1

I am writing a scrapy project which works perfectly. I have converted it to an executable using pyinstaller. Now I was expecting some trouble as to importing modules as I have read that a lot of people are having trouble with that. But for some reason I don't even get that far. As soon as I run the main.exe file, the console opens up and shows the following message:

Traceback (most recent call last): File "rascraper\main.py", line 1,

This is the corresponding main.py file

from rascraper.spiders.spiderone import PostsSpider
from scrapy.crawler import CrawlerProcess
from scrapy.utils.project import get_project_settings


def main():

    process = CrawlerProcess(get_project_settings())
    process.crawl(PostsSpider)
    process.start()



if __name__ == '__main__':
    main()

And This is my spider class

import scrapy


class PostsSpider(scrapy.Spider):
    name = 'posts'

    # artist = input(f'Artist Name:')
    # filter = input(f'filter on Country? (y/n):')
    #
    # if filter == 'y':
    #     country = input(f'Country:')
    #     start_urls = [
    #         f'https://ra.co/dj/{artist}/past-events?country={country}'
    #     ]
    #
    # elif filter == 'n':
    #     start_urls = [
    #         f'https://ra.co/dj/{artist}/past-events'
    #     ]

    HEADERS = {
        'accept': '/*',
        'accept-encoding': 'gzip, deflate, br',
        'accept-language': 'nl-NL,nl;q=0.9,en-US;q=0.8,en;q=0.7,fr;q=0.6',
        'authorization': 'df67dacc9c704696b908a618dd4f59be',
        'cache-control': 'max-age=0',
        'content-type': 'application/json',
        'origin': 'https://ra.co',
        'referer': 'https://ra.co/',
        'sec-ch-ua': '"Not_A Brand";v="99", "Google Chrome";v="109", "Chromium";v="109"',
        'sec-ch-ua-mobile': '?0',
        'sec-ch-ua-platform': 'Windows',
        'sec-fetch-dest': 'empty',
        'sec-fetch-mode': 'cors',
        'sec-fetch-site': 'same-site',
    }


    def parse(self, response):

        for post in response.css('li.Column-sc-18hsrnn-0.inVJeD'):

            date = post.css('.Text-sc-1t0gn2o-0.jmZufm::text').get()
            event = post.css('.Text-sc-1t0gn2o-0.Link__StyledLink-k7o46r-0.dXQVFW::text').get()
            location = post.css('.Text-sc-1t0gn2o-0.Link__StyledLink-k7o46r-0.echVma::text').get()
            venue = post.css('.Text-sc-1t0gn2o-0.Link__StyledLink-k7o46r-0.dxNiKF::text').get()
            acts = post.css('.Text-sc-1t0gn2o-0.bYvpkM::text').get()

            item = {}
            item['Date'] = date
            item['Event'] = event
            item['Location'] = location
            item['Venue'] = venue
            item['Acts'] = acts

            yield item

Where does this error come from and how can I solve it?

AxelotlZ
  • 107
  • 9
  • 2
    Hello.
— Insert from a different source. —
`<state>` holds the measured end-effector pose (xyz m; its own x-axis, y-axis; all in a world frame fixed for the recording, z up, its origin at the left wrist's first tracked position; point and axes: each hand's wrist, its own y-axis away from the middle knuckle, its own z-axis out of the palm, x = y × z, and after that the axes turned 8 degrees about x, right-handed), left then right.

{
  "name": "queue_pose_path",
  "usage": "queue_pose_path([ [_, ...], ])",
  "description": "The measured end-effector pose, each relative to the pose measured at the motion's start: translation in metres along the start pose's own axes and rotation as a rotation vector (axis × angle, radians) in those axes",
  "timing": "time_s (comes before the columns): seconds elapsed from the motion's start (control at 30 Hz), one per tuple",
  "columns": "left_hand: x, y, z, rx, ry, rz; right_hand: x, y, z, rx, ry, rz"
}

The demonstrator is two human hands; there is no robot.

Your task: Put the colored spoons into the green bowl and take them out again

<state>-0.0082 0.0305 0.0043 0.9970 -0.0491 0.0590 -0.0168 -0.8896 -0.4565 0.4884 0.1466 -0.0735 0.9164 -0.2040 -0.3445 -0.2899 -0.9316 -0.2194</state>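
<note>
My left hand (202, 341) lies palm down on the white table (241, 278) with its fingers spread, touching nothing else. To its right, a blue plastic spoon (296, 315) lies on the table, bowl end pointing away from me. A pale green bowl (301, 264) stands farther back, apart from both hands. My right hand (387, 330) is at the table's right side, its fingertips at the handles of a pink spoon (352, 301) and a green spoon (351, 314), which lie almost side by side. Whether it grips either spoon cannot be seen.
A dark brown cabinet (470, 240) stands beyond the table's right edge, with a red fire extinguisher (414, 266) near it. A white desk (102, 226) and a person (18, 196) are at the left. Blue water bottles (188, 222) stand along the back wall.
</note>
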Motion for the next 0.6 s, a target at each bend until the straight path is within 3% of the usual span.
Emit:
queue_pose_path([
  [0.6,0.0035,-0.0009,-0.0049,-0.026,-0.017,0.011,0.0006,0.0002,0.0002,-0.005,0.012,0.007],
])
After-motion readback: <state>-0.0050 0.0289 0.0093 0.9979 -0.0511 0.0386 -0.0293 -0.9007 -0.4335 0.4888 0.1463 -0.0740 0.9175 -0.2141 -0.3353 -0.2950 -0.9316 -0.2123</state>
Please do not use image to show code/errors. Also, this stacktrace provides no information at all. – Itération 122442 Feb 01 '23 at 10:38
  • @Itération122442 Thank you, I have edited the question. However, the problem that it provides no information at all is kind of my problem as well. It suggests that the problem is in "PostsSpider" right? – AxelotlZ Feb 01 '23 at 10:45
  • Does this https://stackoverflow.com/questions/55331478/how-to-create-a-single-executable-file-in-windows-10-with-scrapy-and-pyinstaller/55339170#55339170 answer your question. Possibility to anyhow convert scrapy application into windows executable - has never been planned by scrapy creators and maintainers – Georgiy Feb 01 '23 at 11:08

1 Answers1

2

Making a standalone executable from scrapy project with PyInstaller

In order to create a single executable file you'll need to do the following steps:

  1. Add this to all of your spiders (source):
import scrapy.utils.misc
import scrapy.core.scraper


def warn_on_generator_with_return_value_stub(spider, callable):
    pass


scrapy.utils.misc.warn_on_generator_with_return_value = warn_on_generator_with_return_value_stub
scrapy.core.scraper.warn_on_generator_with_return_value = warn_on_generator_with_return_value_stub

So in my example spider.py will look like this:

import scrapy
import scrapy.utils.misc
import scrapy.core.scraper


def warn_on_generator_with_return_value_stub(spider, callable):
    pass


scrapy.utils.misc.warn_on_generator_with_return_value = warn_on_generator_with_return_value_stub
scrapy.core.scraper.warn_on_generator_with_return_value = warn_on_generator_with_return_value_stub


class ExampleSpider(scrapy.Spider):
    name = 'example_spider'
    allowed_domains = ['scrapingclub.com']
    start_urls = ['https://scrapingclub.com/exercise/detail_basic/']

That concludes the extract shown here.